| EXERCISE GOAL |
Begin at the top of the records below and print each line exactly until the line containing "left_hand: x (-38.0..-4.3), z" has been printed; any pictures are to be left out.

| STORED DATA |
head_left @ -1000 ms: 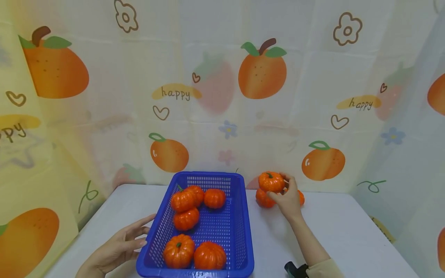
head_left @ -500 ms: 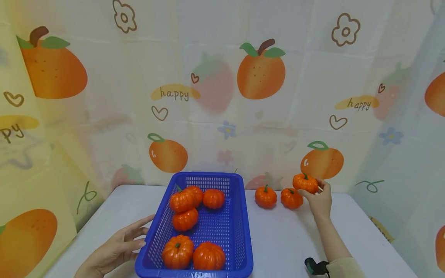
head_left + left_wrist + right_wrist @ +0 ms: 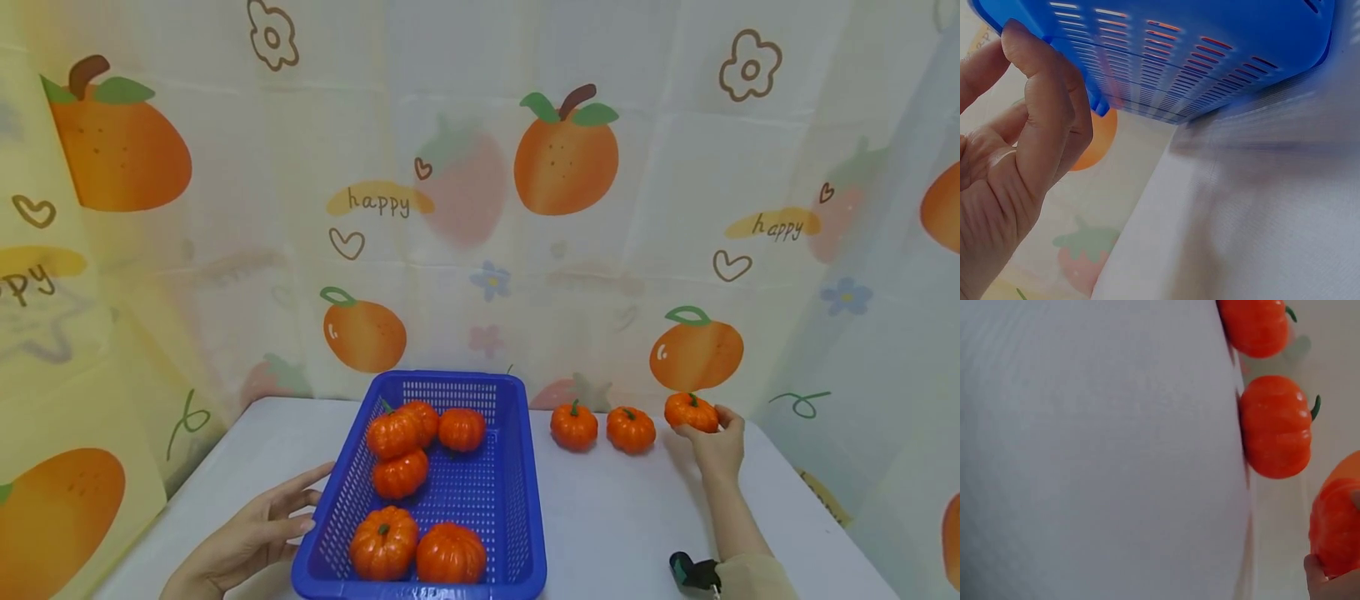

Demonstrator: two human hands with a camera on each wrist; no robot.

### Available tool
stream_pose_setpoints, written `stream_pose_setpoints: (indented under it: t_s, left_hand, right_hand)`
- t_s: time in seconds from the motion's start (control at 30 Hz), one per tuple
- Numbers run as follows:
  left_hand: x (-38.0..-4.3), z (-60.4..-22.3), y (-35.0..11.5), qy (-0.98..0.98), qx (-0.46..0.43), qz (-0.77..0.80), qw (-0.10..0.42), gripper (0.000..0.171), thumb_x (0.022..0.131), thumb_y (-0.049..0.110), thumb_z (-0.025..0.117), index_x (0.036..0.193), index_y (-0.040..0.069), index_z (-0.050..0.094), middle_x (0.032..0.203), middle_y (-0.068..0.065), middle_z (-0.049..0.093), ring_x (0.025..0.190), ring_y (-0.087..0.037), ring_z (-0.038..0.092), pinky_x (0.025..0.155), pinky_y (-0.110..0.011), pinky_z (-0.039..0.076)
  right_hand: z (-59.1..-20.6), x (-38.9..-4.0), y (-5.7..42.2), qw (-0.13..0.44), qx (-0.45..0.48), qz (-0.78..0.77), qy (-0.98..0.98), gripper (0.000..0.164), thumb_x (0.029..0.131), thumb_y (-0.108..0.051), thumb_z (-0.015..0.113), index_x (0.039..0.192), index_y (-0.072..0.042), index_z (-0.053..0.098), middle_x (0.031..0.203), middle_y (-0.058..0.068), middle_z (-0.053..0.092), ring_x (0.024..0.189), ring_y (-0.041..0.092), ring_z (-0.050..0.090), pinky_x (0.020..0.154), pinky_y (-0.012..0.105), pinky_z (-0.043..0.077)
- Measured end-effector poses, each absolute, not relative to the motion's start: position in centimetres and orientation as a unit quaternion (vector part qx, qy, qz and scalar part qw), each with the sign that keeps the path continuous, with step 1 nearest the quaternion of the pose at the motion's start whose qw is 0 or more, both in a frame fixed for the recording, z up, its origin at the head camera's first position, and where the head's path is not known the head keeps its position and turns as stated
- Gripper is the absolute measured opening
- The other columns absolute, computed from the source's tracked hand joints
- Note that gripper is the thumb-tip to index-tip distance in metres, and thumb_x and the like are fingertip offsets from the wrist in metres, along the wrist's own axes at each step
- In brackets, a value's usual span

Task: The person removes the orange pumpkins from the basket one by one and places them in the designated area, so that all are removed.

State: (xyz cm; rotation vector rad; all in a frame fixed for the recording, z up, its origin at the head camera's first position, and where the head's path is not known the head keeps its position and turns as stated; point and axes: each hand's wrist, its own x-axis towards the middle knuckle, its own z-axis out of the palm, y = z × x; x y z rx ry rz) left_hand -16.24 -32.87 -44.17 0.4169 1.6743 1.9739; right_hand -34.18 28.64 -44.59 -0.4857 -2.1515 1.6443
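My right hand (image 3: 720,442) grips a small orange pumpkin (image 3: 691,412) at the back right of the table, held a little above the surface. In the right wrist view part of this pumpkin (image 3: 1337,528) shows at the right edge, with fingertips (image 3: 1316,569) against it. Two more pumpkins, one nearer (image 3: 631,430) and one farther left (image 3: 573,427), stand in a row beside it. My left hand (image 3: 251,529) rests by the left rim of a blue plastic basket (image 3: 531,500), fingers loosely bent; in the left wrist view a fingertip (image 3: 1015,28) touches the rim.
Several pumpkins lie in the basket, including one at its front left (image 3: 384,543) and one at its back right (image 3: 462,429). A white table (image 3: 600,517) carries everything. Behind it hangs a fruit-print curtain (image 3: 450,100). A black device (image 3: 693,572) sits by the right sleeve.
My right hand has carried its pumpkin rightward from above the other two, then lowered it beside them. The left hand and the basket stay where they were.
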Motion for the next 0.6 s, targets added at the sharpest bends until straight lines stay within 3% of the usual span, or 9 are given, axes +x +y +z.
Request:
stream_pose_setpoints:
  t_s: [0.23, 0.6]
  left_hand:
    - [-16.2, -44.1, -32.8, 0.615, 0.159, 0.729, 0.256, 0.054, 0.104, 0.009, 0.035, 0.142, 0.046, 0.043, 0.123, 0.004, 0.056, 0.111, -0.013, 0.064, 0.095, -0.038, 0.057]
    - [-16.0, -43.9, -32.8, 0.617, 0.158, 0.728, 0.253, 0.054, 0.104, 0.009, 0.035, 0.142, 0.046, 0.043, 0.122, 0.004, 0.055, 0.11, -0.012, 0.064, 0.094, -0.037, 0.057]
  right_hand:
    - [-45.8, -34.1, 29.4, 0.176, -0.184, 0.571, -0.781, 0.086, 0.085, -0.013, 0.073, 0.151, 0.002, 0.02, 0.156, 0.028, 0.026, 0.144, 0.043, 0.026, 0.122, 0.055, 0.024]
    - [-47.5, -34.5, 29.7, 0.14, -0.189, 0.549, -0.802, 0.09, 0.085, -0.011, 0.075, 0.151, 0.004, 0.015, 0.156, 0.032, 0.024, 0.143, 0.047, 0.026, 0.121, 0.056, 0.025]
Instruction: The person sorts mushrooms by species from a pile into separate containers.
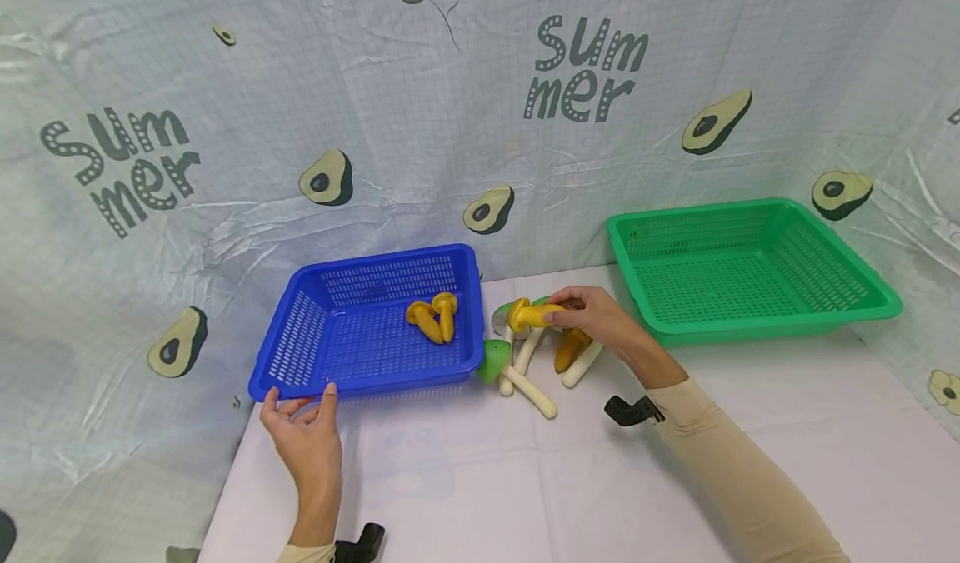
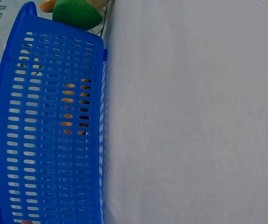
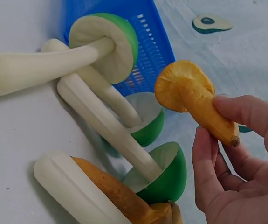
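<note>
My right hand [image 1: 600,317] pinches a yellow toy mushroom [image 3: 194,95] by its stem between thumb and fingers, cap pointing left. It is raised over a loose pile of toy mushrooms, among them a green-capped one with a white stem [image 1: 534,388] and a brown-yellow one [image 1: 572,350]. At the front left corner of the blue basket [image 1: 405,382], my left hand [image 1: 306,438] holds the rim with its fingertips. Two yellow mushrooms [image 1: 429,321] lie inside that basket at its right side. The left wrist view shows only bits of fingertips on the basket's edge.
A green basket [image 1: 757,330] with nothing in it stands at the back right. The pile lies between both baskets on a white-covered table [image 1: 487,488]. Behind hangs a cloth [image 1: 405,130] printed with avocados and lettering.
</note>
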Demonstrator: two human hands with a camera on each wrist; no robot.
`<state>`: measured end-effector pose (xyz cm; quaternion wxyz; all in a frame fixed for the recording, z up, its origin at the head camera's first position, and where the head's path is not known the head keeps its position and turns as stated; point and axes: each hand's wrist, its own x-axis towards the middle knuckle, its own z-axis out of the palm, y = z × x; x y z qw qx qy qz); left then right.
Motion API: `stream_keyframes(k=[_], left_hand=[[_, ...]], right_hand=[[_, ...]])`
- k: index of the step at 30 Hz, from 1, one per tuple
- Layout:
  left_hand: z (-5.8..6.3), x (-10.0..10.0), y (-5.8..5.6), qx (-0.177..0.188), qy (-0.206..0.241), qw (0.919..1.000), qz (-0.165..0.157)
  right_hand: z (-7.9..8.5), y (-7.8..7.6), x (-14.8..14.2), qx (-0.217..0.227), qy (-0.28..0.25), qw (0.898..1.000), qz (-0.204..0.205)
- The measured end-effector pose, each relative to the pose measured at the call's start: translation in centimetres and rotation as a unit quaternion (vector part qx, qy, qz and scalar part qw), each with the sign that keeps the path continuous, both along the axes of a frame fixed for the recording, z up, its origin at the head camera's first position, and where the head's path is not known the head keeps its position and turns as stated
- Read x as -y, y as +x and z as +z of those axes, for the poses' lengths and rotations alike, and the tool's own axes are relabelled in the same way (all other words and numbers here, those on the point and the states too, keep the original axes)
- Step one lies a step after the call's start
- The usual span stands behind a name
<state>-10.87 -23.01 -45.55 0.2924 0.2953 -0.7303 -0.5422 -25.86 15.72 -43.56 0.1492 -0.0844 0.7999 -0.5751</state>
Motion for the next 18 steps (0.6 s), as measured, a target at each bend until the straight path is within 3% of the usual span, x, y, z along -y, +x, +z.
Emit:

| THE COMPLETED TASK |
head_left @ -1000 ms: 
head_left @ -500 ms: 
head_left + left_wrist + right_wrist @ +0 ms: 

Demonstrator: two human hands with a camera on each wrist; no robot.

### Available tool
stream_pose_setpoints, written `stream_pose_setpoints: (indented under it: t_s, left_hand, right_hand)`
- t_s: time in seconds from the motion's start (control at 30 Hz), one per tuple
- Numbers run as follows:
  left_hand: x (-38.0..-4.3), z (-60.4..-22.3), y (-35.0..11.5), qy (-0.98..0.98), qx (-0.46..0.43), qz (-0.77..0.80), qw (-0.10..0.42), gripper (0.000..0.171), thumb_x (0.022..0.131), thumb_y (-0.049..0.110), thumb_z (-0.025..0.117), index_x (0.036..0.193), index_y (-0.040..0.069), index_z (-0.050..0.094), middle_x (0.032..0.203), middle_y (-0.068..0.065), middle_z (-0.049..0.093), ring_x (0.025..0.190), ring_y (-0.087..0.037), ring_z (-0.038..0.092), pinky_x (0.025..0.155), pinky_y (-0.110..0.011), pinky_z (-0.039..0.076)

This exercise has nothing more to it.